Most of the time, web analytics tools like Google Analytics generate data about your website that’s about as accurate as you’re likely to get from any web analytics package. However, once your site starts to get more than a certain amount of traffic, this accuracy breaks down and your reports could in some cases start to paint a misleading picture of what’s going on. This happens because of data sampling, something that high traffic volume sites in particular need to be wary of.
What is data sampling?
I first learned about data sampling in my introductory stats classes at university. The idea is that, for one reason or another, it isn't always practical to measure something we’re interested in as completely as we’d like.
So, if I ask ‘an expert’ what the average height of women in the UK is, and he says ‘five foot eight’, I know that he probably didn’t get that figure by running around with a tape measure, travelcard and a checklist of all the women in the UK. Instead, our expert probably got that figure by saying, ‘right, let’s measure a representative sample of women in the UK, and assume their average height is pretty close to the actual average height of the whole population of women’. Simple right? The idea is that we figure out the properties of a population by examining a sample of that population.
And that, in a nutshell, is what sampling is. Social scientists, pollsters, statisticians and you (yes, you, GA user, even if you don’t realise it) use sampling all the time to draw conclusions about what big big groups of people are like based on what a small group of them does.
Why do analytics tools sample?
Processing your data costs money. Google and other analytics providers rack up massive power bills and burn out loads of servers every day just by virtue of having the hardware work so hard at processing terabytes of your website data.
Aside from that, there’s another problem which is that processing all your data takes time. Unless you have plenty of super fast servers (again, expensive), running a report using all the data for a decent sized site takes a long time, probably longer than most people are willing to spend waiting in front of an interface for a report to load.
So your analytics providers have this problem - how can they keep the costs of data processing low and deliver reports quickly, while still keeping the reports you receive accurate? The silver bullet here is sampling. When you do it well, sampling will give you an answer that’s accurate to within a few percentage points of the actual figure while still doing only a fraction of the work. Works for everyone, right?
When is sampling a problem?
Long story short, if you don’t sample well (yes, there are some pretty involved rules for doing sampling well), then you can end up with all sorts of misleading results. How and why? I will illustrate how bad sampling can happen with some graphs.
Let’s say the red box is the sample you take, and the bell curve is your data:
So let’s start with an easy scenario. You can actually sample all your data. This is the ideal situation. Here sampling won’t be a problem because you’re not actually taking a sample, you’re measuring every piece of data you have.

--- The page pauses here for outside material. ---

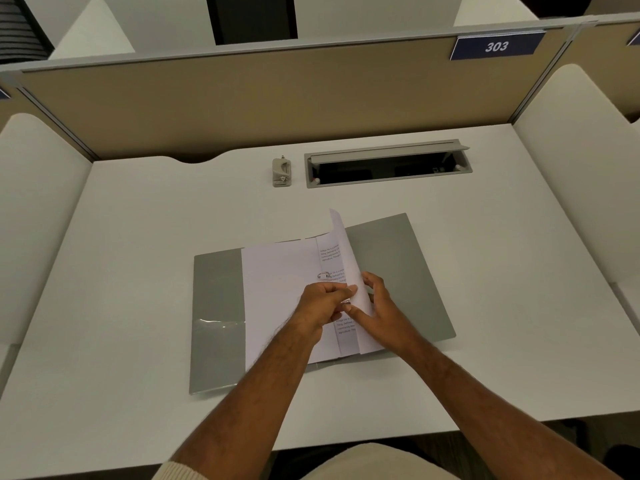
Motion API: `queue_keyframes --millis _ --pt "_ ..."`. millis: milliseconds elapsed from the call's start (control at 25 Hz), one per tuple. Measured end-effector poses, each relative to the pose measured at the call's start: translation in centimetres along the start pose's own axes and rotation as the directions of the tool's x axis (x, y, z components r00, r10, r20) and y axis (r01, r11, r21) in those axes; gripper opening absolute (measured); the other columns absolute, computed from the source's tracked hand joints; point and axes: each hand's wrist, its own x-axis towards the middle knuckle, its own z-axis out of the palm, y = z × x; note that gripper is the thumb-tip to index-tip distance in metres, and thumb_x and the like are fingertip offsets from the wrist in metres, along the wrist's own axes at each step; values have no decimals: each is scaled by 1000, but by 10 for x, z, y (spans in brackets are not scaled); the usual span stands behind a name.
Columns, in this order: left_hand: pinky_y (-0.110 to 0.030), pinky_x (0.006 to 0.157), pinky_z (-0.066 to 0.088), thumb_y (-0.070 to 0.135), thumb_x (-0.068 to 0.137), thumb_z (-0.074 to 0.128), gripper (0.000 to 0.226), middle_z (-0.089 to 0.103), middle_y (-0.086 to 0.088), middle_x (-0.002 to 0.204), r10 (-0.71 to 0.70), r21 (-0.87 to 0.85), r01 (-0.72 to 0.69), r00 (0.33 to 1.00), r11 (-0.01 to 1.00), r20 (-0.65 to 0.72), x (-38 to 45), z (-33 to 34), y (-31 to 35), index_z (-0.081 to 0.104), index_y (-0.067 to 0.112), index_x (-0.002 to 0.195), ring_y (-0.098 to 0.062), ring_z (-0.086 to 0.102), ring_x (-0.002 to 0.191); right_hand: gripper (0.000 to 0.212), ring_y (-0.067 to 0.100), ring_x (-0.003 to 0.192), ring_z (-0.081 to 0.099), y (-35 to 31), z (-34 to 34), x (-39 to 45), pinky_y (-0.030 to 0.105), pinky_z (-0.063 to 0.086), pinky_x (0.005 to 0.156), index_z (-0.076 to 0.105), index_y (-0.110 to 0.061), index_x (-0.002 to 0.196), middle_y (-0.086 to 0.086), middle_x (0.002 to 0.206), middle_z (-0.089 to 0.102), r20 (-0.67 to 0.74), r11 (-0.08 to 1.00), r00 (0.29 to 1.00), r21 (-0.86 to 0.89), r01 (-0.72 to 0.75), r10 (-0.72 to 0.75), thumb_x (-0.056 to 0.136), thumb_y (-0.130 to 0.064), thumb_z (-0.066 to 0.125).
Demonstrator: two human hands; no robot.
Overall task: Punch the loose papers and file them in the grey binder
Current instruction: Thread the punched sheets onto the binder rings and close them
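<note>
Bare forearms; cream ribbed cuff [169, 471]; beige trousers [374, 460].

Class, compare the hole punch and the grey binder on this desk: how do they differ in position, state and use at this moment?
The hole punch sits untouched at the back of the desk; the binder lies nearer the person, under both hands. The hole punch is small and compact; the binder is wide, flat and lying open. Papers lie on the binder, none at the hole punch. Both are grey and rest on the white desk.

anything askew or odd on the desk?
Mostly fine. The open binder lies skewed to the desk edge. Both hands, left and right, pinch a sheet that curls upright near the ring. Punch sits untouched.
</note>
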Motion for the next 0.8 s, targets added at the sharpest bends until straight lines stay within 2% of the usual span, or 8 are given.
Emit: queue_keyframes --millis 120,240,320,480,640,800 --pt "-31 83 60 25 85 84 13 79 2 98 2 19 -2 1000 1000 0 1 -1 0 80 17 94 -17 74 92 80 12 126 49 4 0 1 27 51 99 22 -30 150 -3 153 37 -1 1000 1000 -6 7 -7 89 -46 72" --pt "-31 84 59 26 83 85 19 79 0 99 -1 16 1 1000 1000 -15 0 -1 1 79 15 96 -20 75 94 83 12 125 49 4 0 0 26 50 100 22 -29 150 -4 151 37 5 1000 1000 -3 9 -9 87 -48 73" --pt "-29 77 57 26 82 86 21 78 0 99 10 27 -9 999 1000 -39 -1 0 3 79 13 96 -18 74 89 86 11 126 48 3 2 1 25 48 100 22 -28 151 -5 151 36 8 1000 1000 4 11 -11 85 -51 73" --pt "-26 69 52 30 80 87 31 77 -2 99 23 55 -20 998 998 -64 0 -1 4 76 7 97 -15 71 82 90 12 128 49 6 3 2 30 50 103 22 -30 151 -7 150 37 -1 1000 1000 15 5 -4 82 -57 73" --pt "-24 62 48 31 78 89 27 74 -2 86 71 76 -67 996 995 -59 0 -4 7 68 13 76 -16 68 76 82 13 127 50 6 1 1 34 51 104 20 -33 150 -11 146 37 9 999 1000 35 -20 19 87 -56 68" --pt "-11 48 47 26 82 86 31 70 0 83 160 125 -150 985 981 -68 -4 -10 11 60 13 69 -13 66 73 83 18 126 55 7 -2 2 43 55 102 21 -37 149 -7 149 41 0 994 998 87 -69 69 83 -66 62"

But let’s look at a different scenario. Say you can’t actually sample all your data, so you need to sample little chunks of it. When that happens, you want something like this to happen:
In this situation, we’re only looking at part of the data and extrapolating what the whole looks like based on these little snapshots. That isn’t so much of a problem for us though, because the snapshots are doing a pretty good job of capturing all the interesting parts of the dataset. In other words, the sample is pretty representative of all the data, and any conclusions we draw from the sample will reflect reality well.
But now we hit the problem scenario. Let’s say this happens:
This is not so good. Yes, we measured our data, maybe we measured just as much data as before, but we left out some really important parts that were different to everything else and would have changed our overall picture if we’d taken them into account.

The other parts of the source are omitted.